Bir kaza ya da bir felaket haberi aldığımızda can kaybı yaşanmamışsa rahatlarız, “cana geleceğine mala gelsin” deriz, felaketi yaşayanları böyle teselli ederiz. Çünkü can çok değerlidir, kaybedildiğinde geri getirilemeyen, telafi edilemeyen tek şeydir. Canın kaybedilmesi yani ölüm dışında her şeye çare bulunur. Emeğiyle, alın teriyle yaşayan, hayatı zorluklarla geçen, bir insanın yetişmesinin, evlat büyütmenin hiç de kolay olmadığını bilen biz emekçiler, emekçi kadınlar hayata böyle bakarız. Peki, herkes bizim gibi mi düşünür? İşçileri sömürerek, doğayı yağmalayarak sefahat içinde yaşayanlar da insan canının her şeyden değerli olduğunu düşünür mü? Bu soruyu yaşayıp şahit olduklarımıza bakarak cevaplayalım…

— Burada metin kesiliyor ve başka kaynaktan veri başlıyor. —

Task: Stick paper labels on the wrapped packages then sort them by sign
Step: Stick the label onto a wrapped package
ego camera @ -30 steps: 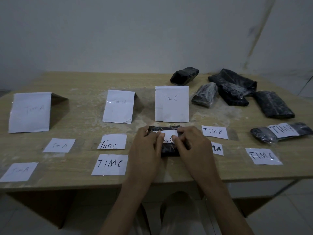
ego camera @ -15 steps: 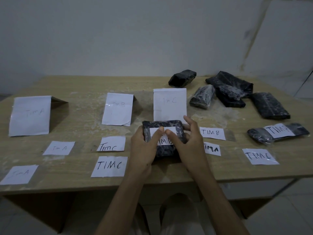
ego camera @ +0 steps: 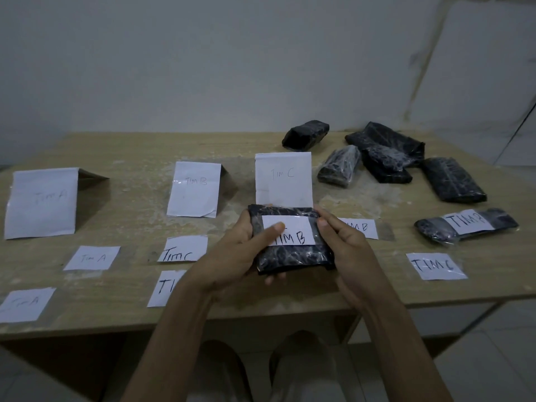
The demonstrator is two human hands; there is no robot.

Türkiye’deki 6 Şubat depremlerinin ardından insanlar henüz enkaz altında yardım beklerken iş makineleri bankaların kasalarını çıkarmak için çalıştırıldı. Artçı depremler devam ederken içindeki malları çıkarmak için işçiler fabrikalara sokuldu ve ölüme gönderildi. Bu durumu protesto eden işçi aileleri polis şiddetiyle susturulmak istendi. O işçilerin annelerinin, eşlerinin feryatları patronların yüreklerine ulaşmadı bile. Bu tutum ne o patronlara özgüdür ne de münferittir. Dünyanın öbür ucunda da olsa patronlar işçilerin, emekçilerin yaşamını aynı ölçüde değersiz görüyorlar.

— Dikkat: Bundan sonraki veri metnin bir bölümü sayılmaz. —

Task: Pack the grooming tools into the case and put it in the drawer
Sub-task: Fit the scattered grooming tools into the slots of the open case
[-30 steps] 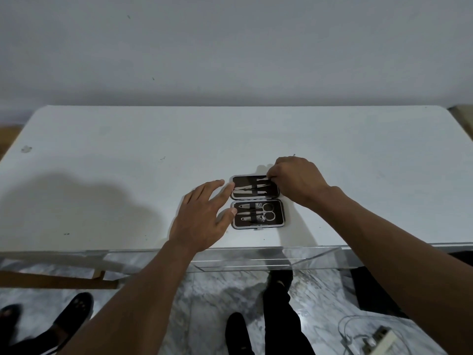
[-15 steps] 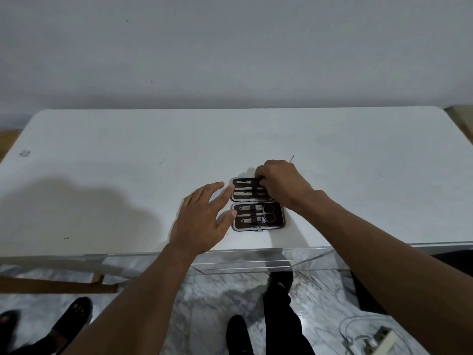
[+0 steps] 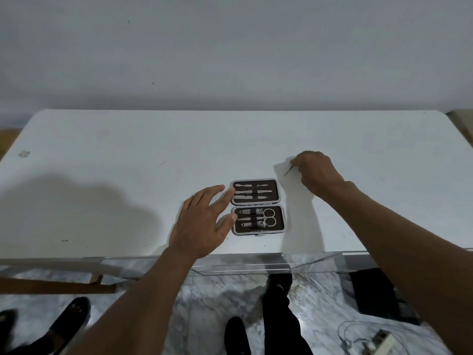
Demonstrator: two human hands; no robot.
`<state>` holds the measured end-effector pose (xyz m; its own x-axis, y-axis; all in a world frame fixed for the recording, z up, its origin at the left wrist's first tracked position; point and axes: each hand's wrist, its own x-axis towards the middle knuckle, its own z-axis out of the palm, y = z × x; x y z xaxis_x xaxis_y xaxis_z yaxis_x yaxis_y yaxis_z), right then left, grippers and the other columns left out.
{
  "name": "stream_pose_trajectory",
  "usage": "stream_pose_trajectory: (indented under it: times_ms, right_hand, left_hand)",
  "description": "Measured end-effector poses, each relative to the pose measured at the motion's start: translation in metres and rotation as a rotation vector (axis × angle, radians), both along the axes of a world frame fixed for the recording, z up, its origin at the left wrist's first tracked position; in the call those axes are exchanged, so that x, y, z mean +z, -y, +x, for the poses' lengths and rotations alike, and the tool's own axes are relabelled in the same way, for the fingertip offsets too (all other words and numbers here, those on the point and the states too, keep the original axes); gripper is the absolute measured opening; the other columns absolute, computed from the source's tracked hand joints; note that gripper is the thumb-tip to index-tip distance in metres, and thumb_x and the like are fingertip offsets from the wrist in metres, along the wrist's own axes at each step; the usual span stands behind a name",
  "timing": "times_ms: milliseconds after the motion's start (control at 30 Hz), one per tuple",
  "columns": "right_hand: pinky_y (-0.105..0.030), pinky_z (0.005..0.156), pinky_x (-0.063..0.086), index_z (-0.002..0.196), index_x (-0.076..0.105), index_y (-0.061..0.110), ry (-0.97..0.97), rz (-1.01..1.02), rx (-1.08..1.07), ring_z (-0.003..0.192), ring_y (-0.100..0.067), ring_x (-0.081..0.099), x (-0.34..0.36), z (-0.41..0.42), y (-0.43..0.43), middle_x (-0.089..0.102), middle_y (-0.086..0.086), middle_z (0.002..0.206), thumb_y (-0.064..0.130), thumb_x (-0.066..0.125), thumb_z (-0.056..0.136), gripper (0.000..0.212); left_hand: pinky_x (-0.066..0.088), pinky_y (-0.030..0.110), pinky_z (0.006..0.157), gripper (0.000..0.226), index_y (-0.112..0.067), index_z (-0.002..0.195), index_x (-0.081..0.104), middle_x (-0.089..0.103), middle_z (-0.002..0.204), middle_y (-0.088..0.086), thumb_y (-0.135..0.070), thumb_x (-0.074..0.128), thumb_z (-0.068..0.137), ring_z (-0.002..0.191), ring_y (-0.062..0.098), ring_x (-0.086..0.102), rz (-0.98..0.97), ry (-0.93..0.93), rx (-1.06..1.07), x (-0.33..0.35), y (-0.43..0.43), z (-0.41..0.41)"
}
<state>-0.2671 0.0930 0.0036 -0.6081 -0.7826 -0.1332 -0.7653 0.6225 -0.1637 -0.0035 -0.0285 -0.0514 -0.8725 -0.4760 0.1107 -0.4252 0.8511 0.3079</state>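
Here, in the head view, a small case (image 3: 258, 206) was seen lying open and flat on the white table (image 3: 128, 175), near its front edge. The far half was filled with three slim tools under a strap; the near half was filled with scissors, clippers and a further piece. The left hand (image 3: 204, 224) was laid flat beside the case, fingers spread, with the index fingertip and thumb tip touching its left edge, so the case appeared to be steadied. The right hand (image 3: 316, 172) was held to the right of the case and apart from it, fingers bunched and pinched on a thin pointed tool (image 3: 288, 171), whose tip was angled down toward the table. A clear drawer (image 3: 268, 265) was seen pulled out below the table's front edge.

The packing step was judged to be in hand, with this last loose tool not yet stowed. The next move was judged to call for the tool to be slid under a strap, the case folded shut, and then lowered into the drawer.
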Motion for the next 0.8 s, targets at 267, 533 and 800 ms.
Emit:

Mesela 19 ve 20 Eylül 1985’te Meksika’da art arda iki büyük deprem yaşandı. Bir sanayi sitesinde 800’den fazla atölye yıkıldı, 1600’den fazla kadın işçi hayatını kaybetti. 400’den fazla kadın işçi arama kurtarma ekipleri gelmediği için enkaz altında ölüme terk edildi. Devlet orada da ortada yoktu, patronlarsa yine enkazdan kasalarını, makinelerini ve giysilerini kurtarmakla meşguldüler. Bu durumun yarattığı öfkeyle kadın işçiler, “bir tekstil işçisi kadın dünyanın tüm makinelerinden değerlidir” sözünü şiar edindiler ve örgütlenmeye giriştiler. Batımızdaki Meksika’dan doğumuzdaki Japonya’ya uzanalım. 2011’de Japonya’da önce deprem sonra tsunami oldu. 20 bine yakın insan hayatını kaybetti. Bu felaketler Fukuşima’daki Daiçi nükleer santraline de zarar verdi ve çevreye çok yüksek miktarda radyasyon yayıldı. Tüm bunlar olup biterken Japon devleti dayanışma ağları kurmaya çalışan emekçileri, sosyalistleri engellemenin, Japon sermayedarlar santrali kurtarmanın derdindeydiler. Bölgedeki emekçi kadınlar bu duruma sessiz kalmadılar ve Fukuşima Anneleri adı altında örgütlendiler. Uluslararası kampanyalar organize ederek, emekçileri örgütleyerek depremin, tsunaminin ve radyasyonun yaralarını sarmaya giriştiler. Öyle ki devlet kurumları gerçek radyasyon seviyesini açıklamadığı ve insanları sağlıklı alanlara tahliye etmediği için bir laboratuvar kurarak radyasyonu kendileri ölçmeye ve önlemler almaya giriştiler.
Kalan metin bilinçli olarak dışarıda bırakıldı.